Africa

Bundibugyo Ebola kills at least 65 in eastern DR Congo

Suspected cases reported near mining towns and border crossings, outbreak response lacks a licensed vaccine

Images

Health workers in protective clothing at an Ebola treatment centre in Beni in eastern DRC during an outbreak of the disease in 2019. Photograph: Jérôme Delay/AP Photo Health workers in protective clothing at an Ebola treatment centre in Beni in eastern DRC during an outbreak of the disease in 2019. Photograph: Jérôme Delay/AP Photo theguardian.com

At least 65 people have died in a new Ebola outbreak in eastern Democratic Republic of the Congo, with 246 suspected cases reported in Ituri province, according to The Guardian. Congolese authorities say laboratory testing detected Ebola in 13 of 20 samples. The same reporting says the outbreak involves the Bundibugyo strain, for which there is no licensed vaccine.

The geography makes containment harder than the case numbers suggest. Ituri borders both Uganda and South Sudan, and the affected area includes mining towns where workers and traders move frequently between sites, settlements, and across borders.
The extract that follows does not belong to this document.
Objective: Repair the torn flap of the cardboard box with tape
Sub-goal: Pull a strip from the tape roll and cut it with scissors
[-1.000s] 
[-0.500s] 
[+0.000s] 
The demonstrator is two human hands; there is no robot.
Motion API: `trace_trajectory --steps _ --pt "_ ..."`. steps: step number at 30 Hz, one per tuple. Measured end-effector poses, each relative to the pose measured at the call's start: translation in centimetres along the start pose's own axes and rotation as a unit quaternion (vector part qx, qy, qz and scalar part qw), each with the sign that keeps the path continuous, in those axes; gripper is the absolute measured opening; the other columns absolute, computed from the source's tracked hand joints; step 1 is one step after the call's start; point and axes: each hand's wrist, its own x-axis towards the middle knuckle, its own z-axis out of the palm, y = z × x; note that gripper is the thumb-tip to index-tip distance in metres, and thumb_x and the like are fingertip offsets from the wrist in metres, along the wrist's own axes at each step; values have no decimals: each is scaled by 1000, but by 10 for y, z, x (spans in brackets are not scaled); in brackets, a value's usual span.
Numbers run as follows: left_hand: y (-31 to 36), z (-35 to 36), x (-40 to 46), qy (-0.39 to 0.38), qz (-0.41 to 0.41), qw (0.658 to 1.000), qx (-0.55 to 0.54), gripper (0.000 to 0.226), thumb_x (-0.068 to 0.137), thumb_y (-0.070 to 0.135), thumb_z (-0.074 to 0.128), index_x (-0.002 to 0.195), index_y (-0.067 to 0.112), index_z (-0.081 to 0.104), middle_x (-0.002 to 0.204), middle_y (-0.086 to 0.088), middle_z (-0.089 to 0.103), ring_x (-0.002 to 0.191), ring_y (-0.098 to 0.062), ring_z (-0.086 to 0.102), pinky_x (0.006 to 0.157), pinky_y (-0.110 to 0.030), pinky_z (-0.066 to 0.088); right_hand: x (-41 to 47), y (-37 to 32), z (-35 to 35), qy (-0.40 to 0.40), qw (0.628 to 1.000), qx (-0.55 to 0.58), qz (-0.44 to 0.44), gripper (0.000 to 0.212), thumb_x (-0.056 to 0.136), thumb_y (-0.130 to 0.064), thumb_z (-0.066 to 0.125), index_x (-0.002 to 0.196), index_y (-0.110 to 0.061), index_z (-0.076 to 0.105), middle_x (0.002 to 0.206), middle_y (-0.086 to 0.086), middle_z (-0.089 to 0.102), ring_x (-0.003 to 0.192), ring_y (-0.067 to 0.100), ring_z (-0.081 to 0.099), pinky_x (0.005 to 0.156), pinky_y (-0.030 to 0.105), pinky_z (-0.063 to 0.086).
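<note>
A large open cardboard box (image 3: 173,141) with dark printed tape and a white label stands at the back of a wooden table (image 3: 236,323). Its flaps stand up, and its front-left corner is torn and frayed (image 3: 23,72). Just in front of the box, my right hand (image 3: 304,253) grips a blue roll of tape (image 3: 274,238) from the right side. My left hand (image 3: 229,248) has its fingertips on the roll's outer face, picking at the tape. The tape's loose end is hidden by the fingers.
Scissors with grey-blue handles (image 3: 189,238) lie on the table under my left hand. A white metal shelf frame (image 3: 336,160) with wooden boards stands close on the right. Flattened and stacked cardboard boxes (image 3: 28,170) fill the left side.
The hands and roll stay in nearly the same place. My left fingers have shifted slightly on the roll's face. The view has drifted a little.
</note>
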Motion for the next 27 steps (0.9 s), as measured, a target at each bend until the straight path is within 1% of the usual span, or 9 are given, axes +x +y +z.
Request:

The Guardian reports that Uganda’s health ministry has confirmed an Ebola outbreak, and that a 59-year-old man died in a Kampala hospital after travelling from the DRC. For health agencies, the problem is less the existence of a border than the volume and informality of daily crossings—movement that is economically necessary and administratively difficult to map in real time.

Africa CDC has warned about the risk of further spread and planned an urgent meeting with authorities from the DRC, Uganda, South Sudan, the World Health Organization and pharmaceutical companies, the Guardian reports. The Bundibugyo strain changes the playbook: previous DRC outbreaks have often involved the Zaire strain, for which vaccines exist, but this time officials cannot lean on a licensed shot as the default tool. That shifts more of the burden onto case finding, isolation capacity, protective equipment, safe burial practices and local trust—tasks that become expensive and politically fraught when clinics are sparse and transport is slow.

The outbreak also lands in a country that has lived with Ebola long enough for fatigue to become part of the public-health landscape. The Guardian notes that the DRC has experienced 16 Ebola outbreaks since the virus was first identified there in 1976. Dr Michael Head of the University of Southampton told the newspaper that repeated spillovers are linked to close human contact with animal reservoirs, population movement between rural and urban areas, and the region’s rainforest environment. In West Africa’s 2014–2016 epidemic, the toll reached an estimated 28,000 cases and 11,000 deaths—an example health officials still cite when early clusters are allowed to become a regional event.

In Ituri, the Guardian reports cases have been concentrated in the Mongwalu and Rwampara health zones, with suspected cases also reported around Bunia. The difference between a local outbreak and an international emergency may come down to whether those health zones can keep patients from travelling before symptoms force them into care.